Roger Pratt

Personal information
- Born: 1944 (age 81–82) Cardiff, Wales

Team information
- Discipline: Track & Road
- Role: Rider

Amateur team
- Britannia team (1965) Cardiff Ajax

Major wins
- Welsh Road Race Champion (1965)

= Roger Pratt (cyclist) =

Welsh cyclist (born 1944)

Roger T. Pratt (born 1944) is a former cyclist from Wales.

== Biography ==
Pratt began road racing in 1962, winning his first event the following year.

In 1965 he rode the Tour of Britain Milk Race for the Britannia team (after one of the French riders dropped out). Drug testing was introduced for the first time in this race and Pratt was tested twice.

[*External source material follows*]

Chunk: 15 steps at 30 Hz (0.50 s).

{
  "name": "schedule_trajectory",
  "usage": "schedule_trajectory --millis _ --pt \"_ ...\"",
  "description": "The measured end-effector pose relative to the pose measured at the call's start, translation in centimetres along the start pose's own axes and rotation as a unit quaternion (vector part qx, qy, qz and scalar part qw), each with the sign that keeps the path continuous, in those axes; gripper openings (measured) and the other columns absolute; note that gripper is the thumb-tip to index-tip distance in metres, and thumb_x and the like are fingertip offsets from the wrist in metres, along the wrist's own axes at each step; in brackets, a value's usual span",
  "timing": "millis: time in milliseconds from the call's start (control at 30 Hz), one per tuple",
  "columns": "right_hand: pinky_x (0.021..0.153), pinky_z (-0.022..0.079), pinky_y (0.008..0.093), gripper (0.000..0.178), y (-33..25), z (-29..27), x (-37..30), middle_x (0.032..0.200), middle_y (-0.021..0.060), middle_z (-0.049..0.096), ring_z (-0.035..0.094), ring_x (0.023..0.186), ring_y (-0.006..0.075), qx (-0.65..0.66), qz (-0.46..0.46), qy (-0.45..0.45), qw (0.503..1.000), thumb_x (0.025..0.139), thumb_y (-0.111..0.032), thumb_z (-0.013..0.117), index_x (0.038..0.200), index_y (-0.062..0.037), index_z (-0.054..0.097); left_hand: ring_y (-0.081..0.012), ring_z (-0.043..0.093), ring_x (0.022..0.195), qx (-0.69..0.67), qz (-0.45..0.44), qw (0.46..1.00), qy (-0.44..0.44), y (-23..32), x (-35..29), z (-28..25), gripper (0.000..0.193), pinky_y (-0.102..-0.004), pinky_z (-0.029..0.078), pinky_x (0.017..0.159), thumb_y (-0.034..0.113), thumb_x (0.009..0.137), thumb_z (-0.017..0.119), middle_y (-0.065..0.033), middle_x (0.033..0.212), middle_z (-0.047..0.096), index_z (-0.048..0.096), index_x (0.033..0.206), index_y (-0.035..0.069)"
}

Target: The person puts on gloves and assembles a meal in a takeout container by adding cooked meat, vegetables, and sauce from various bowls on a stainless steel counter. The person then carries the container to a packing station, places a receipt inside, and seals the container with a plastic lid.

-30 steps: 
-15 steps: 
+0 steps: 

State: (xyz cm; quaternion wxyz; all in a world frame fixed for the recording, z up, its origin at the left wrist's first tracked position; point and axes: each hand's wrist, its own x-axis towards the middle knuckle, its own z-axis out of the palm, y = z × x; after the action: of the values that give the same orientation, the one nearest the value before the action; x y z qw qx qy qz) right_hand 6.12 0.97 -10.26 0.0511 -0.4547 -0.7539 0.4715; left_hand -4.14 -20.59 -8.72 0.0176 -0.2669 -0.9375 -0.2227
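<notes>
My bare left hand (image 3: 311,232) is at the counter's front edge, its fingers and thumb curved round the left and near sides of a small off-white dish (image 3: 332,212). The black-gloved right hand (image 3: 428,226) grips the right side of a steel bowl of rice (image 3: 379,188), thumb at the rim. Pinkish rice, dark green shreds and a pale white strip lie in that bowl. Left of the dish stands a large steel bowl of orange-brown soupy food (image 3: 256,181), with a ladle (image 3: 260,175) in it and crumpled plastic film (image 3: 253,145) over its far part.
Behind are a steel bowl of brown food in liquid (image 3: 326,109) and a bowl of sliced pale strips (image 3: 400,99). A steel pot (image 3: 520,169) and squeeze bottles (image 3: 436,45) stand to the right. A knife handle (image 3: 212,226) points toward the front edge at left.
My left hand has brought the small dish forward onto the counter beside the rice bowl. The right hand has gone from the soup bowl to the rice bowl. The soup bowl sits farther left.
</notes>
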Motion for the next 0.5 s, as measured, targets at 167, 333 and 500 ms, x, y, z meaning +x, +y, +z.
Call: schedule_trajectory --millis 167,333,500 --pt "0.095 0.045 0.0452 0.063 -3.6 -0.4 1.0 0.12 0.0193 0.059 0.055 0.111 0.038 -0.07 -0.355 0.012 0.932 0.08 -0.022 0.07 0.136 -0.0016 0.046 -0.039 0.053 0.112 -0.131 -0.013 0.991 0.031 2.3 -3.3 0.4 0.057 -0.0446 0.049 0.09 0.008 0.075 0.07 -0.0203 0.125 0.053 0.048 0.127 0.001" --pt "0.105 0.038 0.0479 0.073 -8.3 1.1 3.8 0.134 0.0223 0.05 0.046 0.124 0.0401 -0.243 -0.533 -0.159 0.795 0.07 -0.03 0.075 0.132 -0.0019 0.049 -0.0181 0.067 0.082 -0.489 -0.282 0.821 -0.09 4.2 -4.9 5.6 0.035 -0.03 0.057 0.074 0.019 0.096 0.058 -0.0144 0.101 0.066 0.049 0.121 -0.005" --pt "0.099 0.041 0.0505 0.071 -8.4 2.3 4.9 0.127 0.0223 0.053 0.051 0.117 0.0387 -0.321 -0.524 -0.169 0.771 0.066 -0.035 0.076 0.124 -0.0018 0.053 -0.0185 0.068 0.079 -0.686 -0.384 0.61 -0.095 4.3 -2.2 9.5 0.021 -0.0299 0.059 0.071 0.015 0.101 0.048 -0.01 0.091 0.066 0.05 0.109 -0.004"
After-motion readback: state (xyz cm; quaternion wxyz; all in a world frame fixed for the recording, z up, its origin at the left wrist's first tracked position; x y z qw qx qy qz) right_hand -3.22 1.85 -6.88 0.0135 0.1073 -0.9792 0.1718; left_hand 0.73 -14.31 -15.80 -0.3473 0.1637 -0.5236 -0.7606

Pratt became the Welsh Road Race Champion in 1965. He rode the Tour of Britain Milk Race again in 1966 in the Midlands team of Hugh Porter and Les West.

He represented the 1966 Welsh team at the 1966 British Empire and Commonwealth Games in Kingston, Jamaica, participating in the road race and pursuit events.

After five years of competition in the United Kingdom he retired from competition aged only 23, in 1967. Pratt raced again briefly in 1988 when he became Welsh Veterans Road Race Champion.